I could imagine that "misc OHCI updates" patch of a few weeks back speeding up an OHCI implementation because it had less work to do (no periodic schedule dma), exposing such a race.
OK, see how this patch behaves for you. The "bad entry" stuff seems to have been caused by trying to have a fast-path (the same one 2.4 usb-ohci has) getting rid of a 1 msec unlink delay in some cases. It finally stopped working; I confess I've never quite trusted that shortcut!
- Dave
p.s. Alan, notice how the "unlink during submit" case works.
It's got to giveback(), as promised by the unlink logic.Fix two OHCI unlink issues.
* All EDs now get a 1 msec delay before re-linking, even those
which were seemingly "clean" unlink cases. This gets rid of
some list corruption issues ("bad entry") by getting rid of
a fast-path carried over from 2.4 usb-ohci.
* In case of unlink-during-submit, we must giveback() right away.
This is a reasonably rare case.
There have been recent reports of problems here. The "bad entry"
showed up with usbtest tests #11 and #12, or "stir4200", and maybe
in other cases. The unlink-during-submit shows up in usbtest.
--- 1.56/drivers/usb/host/ohci-hcd.c Fri Feb 20 07:59:50 2004
+++ edited/drivers/usb/host/ohci-hcd.c Tue Mar 2 13:52:40 2004
@@ -229,11 +229,21 @@
goto fail;
}
+ /* in case of unlink-during-submit */
+ spin_lock (&urb->lock);
+ if (urb->status != -EINPROGRESS) {
+ spin_unlock (&urb->lock);
+
+ finish_urb (ohci, urb, 0);
+ retval = 0;
+ goto fail;
+ }
+
/* schedule the ed if needed */
if (ed->state == ED_IDLE) {
retval = ed_schedule (ohci, ed);
if (retval < 0)
- goto fail;
+ goto fail0;
if (ed->type == PIPE_ISOCHRONOUS) {
u16 frame = OHCI_FRAME_NO(ohci->hcca);
@@ -257,6 +267,8 @@
urb->hcpriv = urb_priv;
td_submit_urb (ohci, urb);
+fail0:
+ spin_unlock (&urb->lock);
fail:
if (retval)
urb_free_priv (ohci, urb_priv);
--- 1.49/drivers/usb/host/ohci-q.c Fri Feb 20 07:59:50 2004
+++ edited/drivers/usb/host/ohci-q.c Tue Mar 2 13:52:46 2004
@@ -331,19 +331,6 @@
periodic_unlink (ohci, ed);
break;
}
-
- /* NOTE: Except for a couple of exceptionally clean unlink cases
- * (like unlinking the only c/b ED, with no TDs) HCs may still be
- * caching this operational ED (or its address).

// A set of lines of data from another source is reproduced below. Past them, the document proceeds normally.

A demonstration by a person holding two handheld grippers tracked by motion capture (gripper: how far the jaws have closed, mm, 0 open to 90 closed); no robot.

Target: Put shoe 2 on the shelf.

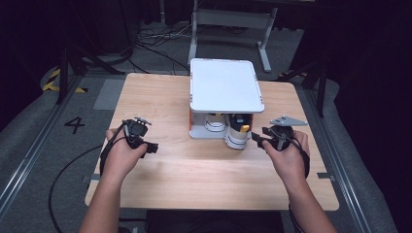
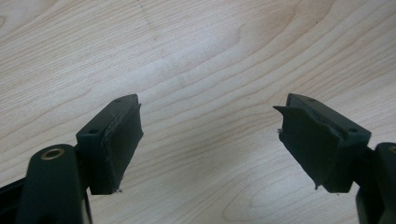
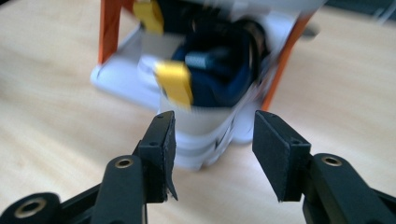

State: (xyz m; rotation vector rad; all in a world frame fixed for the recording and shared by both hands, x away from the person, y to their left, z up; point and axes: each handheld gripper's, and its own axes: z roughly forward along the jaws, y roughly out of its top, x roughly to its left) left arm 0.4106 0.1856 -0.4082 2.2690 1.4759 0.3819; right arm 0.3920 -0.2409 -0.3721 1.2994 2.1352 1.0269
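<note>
A person's left gripper [image 1: 151, 147] rests with jaws wide apart over the bare wooden table [image 1: 204, 170]. The right gripper [image 1: 256, 138], jaws apart and holding nothing, faces the heel of a white shoe [image 1: 238, 136] poking from a small white rack [image 1: 225, 87].

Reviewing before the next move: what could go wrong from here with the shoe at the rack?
1. The right claw is open with the shoe's heel just ahead; the pads do not press it, so closing now may only clip the heel.
2. That shoe sticks out of the rack's lower shelf; a nudge could drop it onto the table.
3. A hard push might shift the rack itself.
</note>
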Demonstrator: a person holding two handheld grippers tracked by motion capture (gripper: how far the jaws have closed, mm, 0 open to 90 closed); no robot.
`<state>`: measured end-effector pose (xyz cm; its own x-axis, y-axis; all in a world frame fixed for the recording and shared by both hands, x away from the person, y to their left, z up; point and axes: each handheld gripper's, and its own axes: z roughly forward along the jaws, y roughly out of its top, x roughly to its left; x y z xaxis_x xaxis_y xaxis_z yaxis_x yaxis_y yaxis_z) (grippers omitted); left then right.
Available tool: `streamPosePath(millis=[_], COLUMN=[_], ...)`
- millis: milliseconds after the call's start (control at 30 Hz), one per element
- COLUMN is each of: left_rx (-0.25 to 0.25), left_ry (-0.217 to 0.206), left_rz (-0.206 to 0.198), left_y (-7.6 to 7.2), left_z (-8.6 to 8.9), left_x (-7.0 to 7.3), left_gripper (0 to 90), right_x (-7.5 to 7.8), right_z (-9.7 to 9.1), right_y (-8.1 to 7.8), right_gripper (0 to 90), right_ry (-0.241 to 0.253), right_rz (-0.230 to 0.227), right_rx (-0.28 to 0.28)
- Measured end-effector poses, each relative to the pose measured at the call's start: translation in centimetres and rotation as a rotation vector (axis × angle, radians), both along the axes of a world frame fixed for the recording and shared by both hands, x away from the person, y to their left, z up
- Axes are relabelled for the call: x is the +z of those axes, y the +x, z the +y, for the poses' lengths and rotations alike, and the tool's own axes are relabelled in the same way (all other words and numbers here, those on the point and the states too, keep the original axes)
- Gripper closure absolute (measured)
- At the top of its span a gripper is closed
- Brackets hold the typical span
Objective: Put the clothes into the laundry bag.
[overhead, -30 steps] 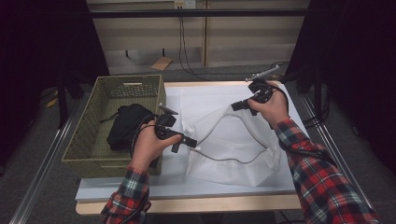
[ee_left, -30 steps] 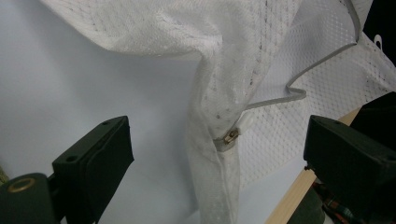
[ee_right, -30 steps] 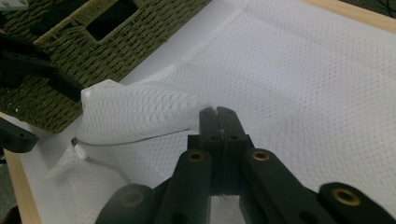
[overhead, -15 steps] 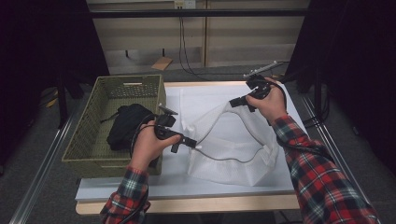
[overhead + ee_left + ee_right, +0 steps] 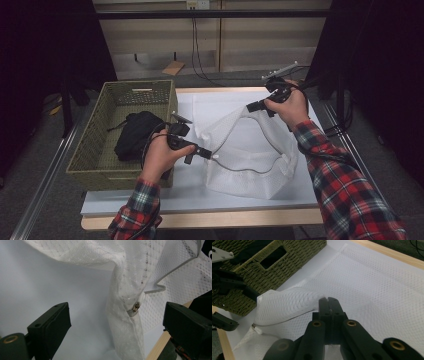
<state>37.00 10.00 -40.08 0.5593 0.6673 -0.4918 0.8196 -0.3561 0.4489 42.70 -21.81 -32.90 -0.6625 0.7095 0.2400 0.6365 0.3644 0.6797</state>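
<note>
White mesh, a laundry bag [image 5: 250,150], lies spread on the white-covered tabletop [image 5: 150,197] just right of a woven olive basket [image 5: 95,150], its mouth lifted open between the two hands. The right hand-held gripper [image 5: 252,106] is raised above the far side of the bag, the forearm in a red plaid sleeve [image 5: 345,185] reaching in from the lower right, wrist bent so the jaws point left and slightly down; in the right gripper view its jaws [image 5: 329,302] are pressed together on the bag's upper edge, pinching the mesh. The left hand-held gripper [image 5: 207,154] is held low beside the basket's near right corner, pointing right toward the bag's rim. In the left gripper view its jaws stand spread wide, with a gathered fold of mesh and the metal zipper pull [image 5: 136,307] hanging between them, touching neither pad. A dark garment [image 5: 135,135] lies in the basket; its shape is hard to read in the dim light. The left hand covers part of the basket's corner, the right hand hides most of its gripper's body in the high view, and the bag's inside is too pale to make out.
</note>
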Motion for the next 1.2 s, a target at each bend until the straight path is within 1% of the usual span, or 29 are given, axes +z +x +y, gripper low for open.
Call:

Safe unlinking
- * involves not marking it ED_IDLE till INTR_SF; we always do that
- * if td_list isn't empty. Otherwise the race is small; but ...
- */
- if (ed->state == ED_OPER) {
- ed->state = ED_IDLE;
- ed->hwINFO &= ~(ED_SKIP | ED_DEQUEUE);
- ed->hwHeadP &= ~ED_H;
- wmb ();
- }
}
@@ -665,6 +652,7 @@
/* start periodic dma if needed */
if (periodic) {
+ wmb ();
ohci->hc_control |= OHCI_CTRL_PLE|OHCI_CTRL_IE;
writel (ohci->hc_control, &ohci->regs->control);
}
@@ -1053,7 +1041,7 @@
/* clean schedule: unlink EDs that are no longer busy */
if (list_empty (&ed->td_list))
- ed_deschedule (ohci, ed);
+ start_ed_unlink (ohci, ed);
/* ... reenabling halted EDs only after fault cleanup */
else if ((ed->hwINFO & (ED_SKIP | ED_DEQUEUE)) == ED_SKIP) {
td = list_entry (ed->td_list.next, struct td, td_list);